Nowra has received 425mm of rain so far in 2023, as opposed to a massive 1815mm at the same time last year.
Mr Henry milks just over 400 cows on his Numbaa property near Nowra, where the pasture is Kikuyu based, with ryegrass drilled over the top.
He is currently feeding out corn and ryegrass silage.
Mr Henry was fortunate to plant corn this year and he "didn't get bogged once", which again is contrary to the 2022 autumn and winter, when he was unable to get crops off paddocks.
"The conditions have been totally tipped upside down," he said.
"Out west was not so bad last year compared to the coast.
"Unlike last year, we need rain now rather than wanting it to stop.
"Milk production is down compared to last year because we culled so many cows - we were between a rock and a hard place."
Severe southwesterly winds have done little to improve the situation.
Nowra recorded wind gusts in excess of 100 kilometres an hour last week.
"Our agronomist said with an inch of rain, we wouldn't know the place, but on Monday, we had six inches of wind, and we need seven inches of rain," Mr Henry said.
Mr Henry has moved away from cropping on his Boorowa property, instead deciding to plant the entire property down to a pasture of ryegrass, phalaris, cocksfoot, clover, lucerne and chicory.
"It was sown in mid-May, which is a bit later than usual," Mr Henry said.
"We had a period where it dried off, but now it's struggling because it is too cold and wet."
The Boorowa property has received 70 to 100 millimetres of rain since planting.
"It will be at least January before the cattle can graze on it to allow the roots to get down and establish," Mr Henry said.
On the Far South Coast, the Bega Valley has recorded only 260mm of rain this year, as opposed to the same time last year, when farmers had received 710mm.
Bega agronomist Tim Williams said the region was struggling with the rainfall deficit.
"On the lower South Coast, green feed is pretty limited unless you have irrigation," he said.
"It is pretty well non-existent on dryland farms, and even irrigation farms are struggling to get growth."

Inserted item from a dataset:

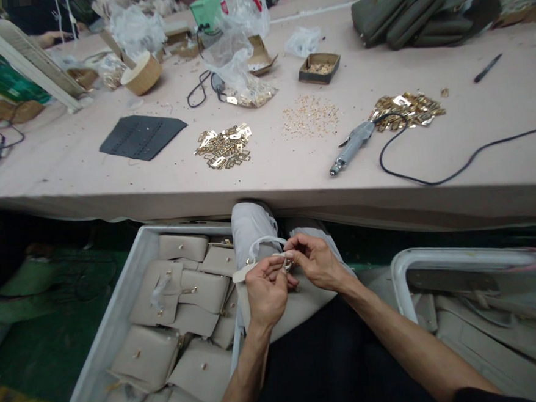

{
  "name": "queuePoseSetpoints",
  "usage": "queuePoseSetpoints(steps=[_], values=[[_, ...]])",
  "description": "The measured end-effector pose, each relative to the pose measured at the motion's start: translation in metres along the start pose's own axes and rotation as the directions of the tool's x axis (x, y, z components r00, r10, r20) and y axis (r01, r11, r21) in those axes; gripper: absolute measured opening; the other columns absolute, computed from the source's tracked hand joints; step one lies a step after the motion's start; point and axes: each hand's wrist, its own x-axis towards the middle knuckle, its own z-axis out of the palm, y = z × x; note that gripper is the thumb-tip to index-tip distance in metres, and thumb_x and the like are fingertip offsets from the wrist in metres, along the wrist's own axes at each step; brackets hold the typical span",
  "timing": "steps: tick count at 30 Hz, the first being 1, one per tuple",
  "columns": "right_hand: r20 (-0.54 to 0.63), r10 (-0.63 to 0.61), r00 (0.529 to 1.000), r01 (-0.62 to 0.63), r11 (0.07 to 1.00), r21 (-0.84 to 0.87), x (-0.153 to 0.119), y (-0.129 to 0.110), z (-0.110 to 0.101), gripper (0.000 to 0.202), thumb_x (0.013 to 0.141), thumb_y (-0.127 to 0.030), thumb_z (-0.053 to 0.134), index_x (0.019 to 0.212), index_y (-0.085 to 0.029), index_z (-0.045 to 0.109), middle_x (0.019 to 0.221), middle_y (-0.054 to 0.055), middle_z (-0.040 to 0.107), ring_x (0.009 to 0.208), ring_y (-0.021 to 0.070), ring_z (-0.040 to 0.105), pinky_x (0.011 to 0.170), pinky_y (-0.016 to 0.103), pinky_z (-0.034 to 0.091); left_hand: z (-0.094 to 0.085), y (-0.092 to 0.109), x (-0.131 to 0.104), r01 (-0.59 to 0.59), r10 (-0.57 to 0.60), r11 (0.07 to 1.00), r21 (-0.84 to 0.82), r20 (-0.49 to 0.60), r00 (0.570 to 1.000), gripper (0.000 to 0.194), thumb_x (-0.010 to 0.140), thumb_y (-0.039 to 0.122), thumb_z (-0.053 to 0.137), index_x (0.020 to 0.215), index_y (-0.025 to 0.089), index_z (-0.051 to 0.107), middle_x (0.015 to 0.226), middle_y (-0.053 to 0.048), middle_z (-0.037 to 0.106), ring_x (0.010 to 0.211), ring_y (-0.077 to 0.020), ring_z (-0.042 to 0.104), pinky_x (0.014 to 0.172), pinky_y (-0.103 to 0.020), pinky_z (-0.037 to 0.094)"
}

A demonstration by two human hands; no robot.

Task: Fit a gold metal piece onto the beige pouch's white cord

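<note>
pinching a small metal clasp between their fingertips, the left hand and the right hand meet over a pale grey bag that lies on the person's lap, below the table edge. both hands are closed around this little part. left of the lap, a white bin holds many grey bag pieces. on the table lie a pile of gold plates and an electric screwdriver.
</note>
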Motion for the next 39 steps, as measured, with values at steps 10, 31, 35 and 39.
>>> queuePoseSetpoints(steps=[10,31,35,39], values=[[-0.006,0.004,1.0,-0.004,1.0,0.012,0.002,0.002,0.001,0.012,0.095,-0.031,0.065,0.095,-0.019,0.068,0.082,0.003,0.066,0.072,0.0166,0.062,0.066,0.027,0.052,0.0,-0.003,0.002,-0.006,0.006,1.0,-0.023,-0.015,1.0,0.021,0.081,0.022,0.073,0.098,0.012,0.069,0.082,-0.009,0.079,0.05,-0.0157,0.069,0.049,-0.026,0.059],[0.115,-0.12,0.986,0.138,0.977,-0.163,0.001,-0.001,-0.017,0.014,0.091,-0.022,0.068,0.104,-0.019,0.073,0.091,0.005,0.071,0.078,0.0174,0.064,0.072,0.03,0.051,0.003,-0.004,0.004,0.022,-0.024,1.0,-0.014,-0.087,0.996,0.024,0.08,0.025,0.073,0.098,0.013,0.062,0.063,-0.002,0.072,0.042,-0.0126,0.061,0.044,-0.022,0.053],[0.111,-0.167,0.98,0.185,0.966,-0.18,0.0,-0.001,-0.014,0.021,0.089,-0.019,0.067,0.109,-0.018,0.071,0.088,0.004,0.068,0.073,0.016,0.064,0.069,0.029,0.05,0.005,-0.003,0.004,0.022,-0.024,1.0,-0.016,-0.089,0.996,0.023,0.08,0.024,0.073,0.098,0.013,0.061,0.064,-0.003,0.073,0.041,-0.0126,0.061,0.043,-0.021,0.052],[0.116,-0.204,0.972,0.224,0.955,-0.196,-0.001,0.001,-0.009,0.023,0.087,-0.015,0.064,0.109,-0.018,0.07,0.087,0.003,0.065,0.07,0.0146,0.062,0.067,0.028,0.049,0.004,-0.005,0.004,0.031,-0.032,0.999,-0.02,-0.085,0.996,0.023,0.08,0.023,0.072,0.098,0.013,0.062,0.071,-0.006,0.076,0.042,-0.012,0.061,0.043,-0.022,0.052]])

"Around Bodalla is a little better. Pasture growth there is quite good, but still only on one or possibly two feeds a day.
"Further up the coast in the Shoalhaven, there has been more rain.
"I've been on-farm the last month, and most farmers are operating on two feeds of pasture.
"But obviously, with the wind we've had, we need rain to keep it moving."
Mr Williams assists dairy farmers with their herds' nutritional needs by examining their feed inventories.
"I start by checking what feed they have, looking at herd profiles and matching that according to what we need and trying to buy some reasonable quality hay, which has been in limited supply the last two seasons," he said.
"We could take 150-200mm of rain now - no problem at all - we are very dry.
"We were on green grass this time last year."
Bega dairy farmer Tom Pearce said 25mm of rain would go a long way at this time of year.
Mr Pearce is feeding out an oat, vetch, lucerne blend and ryegrass silage to the little more than 200-head herd, which is increasing as the heifers start to calve.
"Some parts of the valley are drier than others," he said.
"We still have a bit of feed in front of us, we were lucky to jag some showers after we applied urea, and we got away with it.
"We have maybe another week of feed morning and night; then we will rely on irrigation."
Mr Pearce started sowing down ryegrass and oats on February 24 on the irrigated country and the dryland four weeks later.
"We had a delayed planting, and the last paddock was sown by mid-April," he said.
"We fed the cows for six to eight weeks until it was established.
"The cows have grazed the paddocks once and are on the second lap.
"The quantity is less, but there's enough."